Researchers are gaining a better understanding of how people learn—both what works and what doesn’t go so well—in the classroom. The next step is to apply that research in actual college instruction.
One person pushing to put learning science into practice on college campuses is Sanjay Sarma, vice president for open learning at the Massachusetts Institute of Technology.
Sarma is familiar with large data sets and tough technical challenges—he helped develop the RFID tags that track inventories in libraries and big box stores. But he says his research into learning science has led him to better value how fundamental teaching and learning are to being human.
He shared his thoughts on the future of learning during a recent episode of our monthly EdSurge Live series. Listen to highlights below, or read the transcript that follows, which has been lightly edited and condensed for clarity.
EdSurge: When MOOCs started a few years ago, researchers were excited to learn from the data generated from all of these online learners. What has been the biggest lesson learned from this data trove?
We tend to think that if you have a lot of data, insights will fall out magically. But if you only have a lot of big data, it's surprisingly difficult to extract insights if you don't have an intentional experiment.
If you do intentional experiments with data, insights come out. So for example, I could in a video and change my background to blue, and see if people like it more. That's an intentional experiment. But if I just take all the logs of this video, it's very hard for me to figure out whether people want blue.
When we [started using] edX, there was enthusiasm that somehow magic would fall out of the data. We did learn a lot. We learned, for example, the demographics. We learned about our users. We learned about their career choices. But it started plateauing some time ago. We stopped getting a lot of insights out of the data.
We're also learning how people tend to transition between courses. What are the more popular topics? Where do they tend to gravitate? Where do we lose them?
At MIT you have taken MOOCs and free materials that were generated for the masses and used them in courses. Can you give an example of that?
First I'm going to give you the example of my daughter. She did all of her Spanish classes online.
How old is she now?
Sixteen, but at the time she was 12 or 13. And she learned Spanish on Quizlet actually. She'd walk into the classroom, and the poor teacher wouldn't know what to do because the kids walked in knowing Spanish. So what did he do? He invented a whole new methodology where they would do skits. They would write skits and they would act them out. Without planning it, somehow education evolved. He's an award winning teacher now, but he had to morph.
In 2002 MIT put our courses up on OpenCourseWare. We started giving our material away for free to the world, and students started taking the material for free. [Then later we started building MOOCs.]
Meanwhile, one of our professors said, “Sanjay, can I use the MOOC on campus?” It surprised me how rapidly [MOOCs] penetrated campus. At this point 99 percent of our students will have seen the edX platform on campus regardless of whether they ever take it on edX because we have a private instance of edX on campus for our students. And what do professors do with it? They flip the classroom. They give instant feedback on exams.

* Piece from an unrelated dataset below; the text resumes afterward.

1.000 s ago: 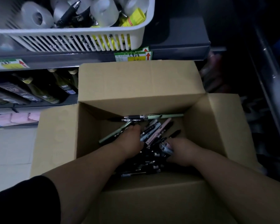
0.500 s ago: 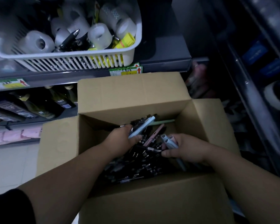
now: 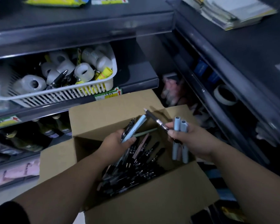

A lot of exams are going online.
You have been researching learning science and digging into that. Can you tell us something surprising that you've found?
When we did this research we thought it was going to be very clinical, sort of cold-blooded. But I've been struck by how warm and intuitive and human the results are.
We're learning animals. We're born to learn. We're teaching animals. We're born to bring up children. That is our instinct. So what all the learning science tells us is the parent-child dynamic is closer to the truth about learning than a lot of the dogma we take for granted in colleges and schools.
So what does that mean? When I talked to kids, not just mine but other kids, I know in ten minutes their eyes glaze over and I know to back off. I know to remind them a day later, a week later, a month later. I know to make things interesting. I know that I need to change topics, mix things up. The technical terms for these are “retrieval learning,” “testing effect,” “space practice,” and interleaving.
[Audience question] Have you had experience where you've been able to gather data around the efficacy of learning materials to the point where it actually influenced those materials? So materials were removed, replaced or modified based on the data feedback you were able to gather?
A little bit. You can see for example where students are struggling and that gives you a sense of where you need to rethink the material. Actually, there's some beautiful research that shows that the most important thing one can really do is make the student curious—really focusing on the motivation. We've done some of that and it's impacted us for sure.
If you want to hook the student of course, you need to make the early parts a little bit easy so they have an on ramp. We really need to spend time thinking about how to motivate students, how to make them curious. It's like saliva. You're hungry, saliva flows. You're motivated, dopamine flows. So we need to somehow work on that, it is very human.
That's another key point. The humanization also involves things like arts and the humanities and having fun. I really think that we have to look at it from that perspective. The lens ought to be, in my view, a completely different perspective than just tweaking the existing system. I'm not suggesting blowing up schools. There are many things we do that's absolutely right, but we need to look at it from a different perspective.